> [Assignment] The answer should contain all of the data, retyped without any alteration.

> [Supplied information]
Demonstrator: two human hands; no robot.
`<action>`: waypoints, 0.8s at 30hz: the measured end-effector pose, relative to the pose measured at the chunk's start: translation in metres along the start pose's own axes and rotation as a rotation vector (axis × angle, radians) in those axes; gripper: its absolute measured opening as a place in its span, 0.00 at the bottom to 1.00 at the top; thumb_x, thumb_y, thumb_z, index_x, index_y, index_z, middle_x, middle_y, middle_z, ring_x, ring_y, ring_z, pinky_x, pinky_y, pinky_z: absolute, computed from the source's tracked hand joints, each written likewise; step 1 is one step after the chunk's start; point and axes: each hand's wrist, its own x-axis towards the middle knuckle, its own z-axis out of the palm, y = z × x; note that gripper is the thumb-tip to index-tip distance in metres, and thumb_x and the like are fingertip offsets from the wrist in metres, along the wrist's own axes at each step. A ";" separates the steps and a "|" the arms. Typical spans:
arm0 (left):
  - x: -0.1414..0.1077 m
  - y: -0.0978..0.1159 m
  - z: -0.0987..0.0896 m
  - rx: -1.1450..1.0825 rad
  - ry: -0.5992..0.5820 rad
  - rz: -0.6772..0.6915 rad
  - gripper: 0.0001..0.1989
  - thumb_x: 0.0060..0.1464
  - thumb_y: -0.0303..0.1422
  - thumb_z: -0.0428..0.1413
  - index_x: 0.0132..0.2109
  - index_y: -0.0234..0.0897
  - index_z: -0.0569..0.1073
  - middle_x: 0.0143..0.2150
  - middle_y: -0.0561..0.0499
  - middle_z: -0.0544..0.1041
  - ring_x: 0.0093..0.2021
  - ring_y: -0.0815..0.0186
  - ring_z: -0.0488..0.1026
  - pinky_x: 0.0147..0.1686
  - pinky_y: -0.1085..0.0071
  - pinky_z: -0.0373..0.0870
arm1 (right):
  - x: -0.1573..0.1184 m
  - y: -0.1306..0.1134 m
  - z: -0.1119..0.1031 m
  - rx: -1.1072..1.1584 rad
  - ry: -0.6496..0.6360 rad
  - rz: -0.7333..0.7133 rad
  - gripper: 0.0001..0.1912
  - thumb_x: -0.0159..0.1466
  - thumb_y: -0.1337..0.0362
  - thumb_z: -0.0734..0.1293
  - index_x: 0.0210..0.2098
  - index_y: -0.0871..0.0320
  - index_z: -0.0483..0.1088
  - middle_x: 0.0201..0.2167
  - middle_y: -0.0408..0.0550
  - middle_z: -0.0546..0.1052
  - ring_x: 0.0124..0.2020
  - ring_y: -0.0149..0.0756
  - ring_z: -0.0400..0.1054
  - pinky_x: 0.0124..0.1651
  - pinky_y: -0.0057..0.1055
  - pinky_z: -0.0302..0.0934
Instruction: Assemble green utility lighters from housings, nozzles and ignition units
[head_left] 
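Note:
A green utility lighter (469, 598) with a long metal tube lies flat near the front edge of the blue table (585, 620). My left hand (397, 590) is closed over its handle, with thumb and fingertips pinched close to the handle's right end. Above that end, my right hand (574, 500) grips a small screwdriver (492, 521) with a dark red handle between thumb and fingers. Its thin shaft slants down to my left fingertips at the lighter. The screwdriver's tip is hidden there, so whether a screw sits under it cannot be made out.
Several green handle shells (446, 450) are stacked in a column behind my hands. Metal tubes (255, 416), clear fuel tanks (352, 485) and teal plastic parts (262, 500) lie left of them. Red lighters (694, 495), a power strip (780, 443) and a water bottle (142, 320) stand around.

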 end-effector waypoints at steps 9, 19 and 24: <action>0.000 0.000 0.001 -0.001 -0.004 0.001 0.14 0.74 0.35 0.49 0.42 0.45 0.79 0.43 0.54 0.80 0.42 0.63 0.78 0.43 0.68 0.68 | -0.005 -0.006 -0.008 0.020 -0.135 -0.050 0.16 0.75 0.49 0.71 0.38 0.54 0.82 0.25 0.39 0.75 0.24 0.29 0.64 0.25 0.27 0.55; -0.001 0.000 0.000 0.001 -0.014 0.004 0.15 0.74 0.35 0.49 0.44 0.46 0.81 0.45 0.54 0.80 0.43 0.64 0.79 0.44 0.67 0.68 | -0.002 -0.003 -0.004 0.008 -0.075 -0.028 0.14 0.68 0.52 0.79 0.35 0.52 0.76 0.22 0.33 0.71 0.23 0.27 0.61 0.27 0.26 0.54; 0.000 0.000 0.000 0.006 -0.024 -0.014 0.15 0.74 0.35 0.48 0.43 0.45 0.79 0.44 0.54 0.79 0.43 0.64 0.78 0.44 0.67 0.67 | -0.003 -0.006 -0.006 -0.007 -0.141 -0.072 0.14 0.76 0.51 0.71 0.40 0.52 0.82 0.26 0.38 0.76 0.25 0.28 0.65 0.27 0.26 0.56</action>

> [Solved exercise]
Demonstrator: two human hands; no robot.
`<action>`: waypoints, 0.8s at 30hz: the measured end-effector pose, relative to the pose measured at the chunk's start: translation in metres along the start pose's own axes and rotation as a rotation vector (axis × angle, radians) in those axes; gripper: its absolute measured opening as a place in its span, 0.00 at the bottom to 1.00 at the top; thumb_x, thumb_y, thumb_z, index_x, index_y, index_z, middle_x, middle_y, middle_z, ring_x, ring_y, ring_z, pinky_x, pinky_y, pinky_z: absolute, computed from the source's tracked hand joints, each written likewise; step 1 is one step after the chunk's start; point and axes: each hand's wrist, its own x-axis towards the middle knuckle, its own z-axis out of the palm, y = z × x; note that gripper is the thumb-tip to index-tip distance in metres, and thumb_x and the like are fingertip offsets from the wrist in metres, along the wrist's own axes at each step. A ";" separates the steps and a "|" the arms. Typical spans:
arm0 (left):
  - x: -0.1414..0.1077 m
  - y: -0.0978..0.1159 m
  - z: -0.0987..0.0896 m
  - rx: -1.1450..1.0825 rad
  - ry: -0.5992..0.5820 rad
  - rz: -0.6772..0.6915 rad
  - gripper: 0.0001..0.1989
  - thumb_x: 0.0060..0.1464
  - thumb_y: -0.0303..0.1422
  - thumb_z: -0.0428..0.1413
  - index_x: 0.0132..0.2109
  - index_y: -0.0234..0.0897
  - index_z: -0.0569..0.1073
  - middle_x: 0.0143..0.2150
  - middle_y: -0.0561..0.0499
  - middle_z: -0.0544..0.1041
  - ring_x: 0.0093..0.2021
  - ring_y: -0.0815..0.0186
  - ring_z: -0.0488..0.1026
  - pinky_x: 0.0147..0.1686
  - pinky_y: -0.1085..0.0071
  - pinky_z: -0.0373..0.0870
arm1 (right):
  - x: -0.1573..0.1184 m
  - y: -0.1306..0.1134 m
  - z: -0.1119..0.1031 m
  - rx: -1.1072..1.1584 rad
  - ry: -0.6496..0.6360 rad
  - rz: -0.7333..0.7133 rad
  - gripper: 0.0001..0.1912
  - thumb_x: -0.0159..0.1466
  - thumb_y: -0.1337..0.0362
  - thumb_z: -0.0734..0.1293
  - index_x: 0.0210..0.2098
  - index_y: -0.0871..0.0320
  - index_z: -0.0483..0.1088
  - middle_x: 0.0201..0.2167
  - middle_y: -0.0408..0.0550
  - middle_z: -0.0546..0.1052
  - ring_x: 0.0124..0.2020
  - ring_y: -0.0149..0.0756
  - ring_z: -0.0400..0.1054
  - pinky_x: 0.0124..0.1651
  - pinky_y: -0.0057..0.1055
  - pinky_z: -0.0302..0.0934
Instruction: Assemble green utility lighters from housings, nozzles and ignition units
[head_left] 
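Note:
A green utility lighter (469, 598) with a long metal tube lies flat near the front edge of the blue table (585, 620). My left hand (397, 590) is closed over its handle, with thumb and fingertips pinched close to the handle's right end. Above that end, my right hand (574, 500) grips a small screwdriver (492, 521) with a dark red handle between thumb and fingers. Its thin shaft slants down to my left fingertips at the lighter. The screwdriver's tip is hidden there, so whether a screw sits under it cannot be made out.
Several green handle shells (446, 450) are stacked in a column behind my hands. Metal tubes (255, 416), clear fuel tanks (352, 485) and teal plastic parts (262, 500) lie left of them. Red lighters (694, 495), a power strip (780, 443) and a water bottle (142, 320) stand around.
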
 end-effector waypoints at steps 9, 19 and 24: <action>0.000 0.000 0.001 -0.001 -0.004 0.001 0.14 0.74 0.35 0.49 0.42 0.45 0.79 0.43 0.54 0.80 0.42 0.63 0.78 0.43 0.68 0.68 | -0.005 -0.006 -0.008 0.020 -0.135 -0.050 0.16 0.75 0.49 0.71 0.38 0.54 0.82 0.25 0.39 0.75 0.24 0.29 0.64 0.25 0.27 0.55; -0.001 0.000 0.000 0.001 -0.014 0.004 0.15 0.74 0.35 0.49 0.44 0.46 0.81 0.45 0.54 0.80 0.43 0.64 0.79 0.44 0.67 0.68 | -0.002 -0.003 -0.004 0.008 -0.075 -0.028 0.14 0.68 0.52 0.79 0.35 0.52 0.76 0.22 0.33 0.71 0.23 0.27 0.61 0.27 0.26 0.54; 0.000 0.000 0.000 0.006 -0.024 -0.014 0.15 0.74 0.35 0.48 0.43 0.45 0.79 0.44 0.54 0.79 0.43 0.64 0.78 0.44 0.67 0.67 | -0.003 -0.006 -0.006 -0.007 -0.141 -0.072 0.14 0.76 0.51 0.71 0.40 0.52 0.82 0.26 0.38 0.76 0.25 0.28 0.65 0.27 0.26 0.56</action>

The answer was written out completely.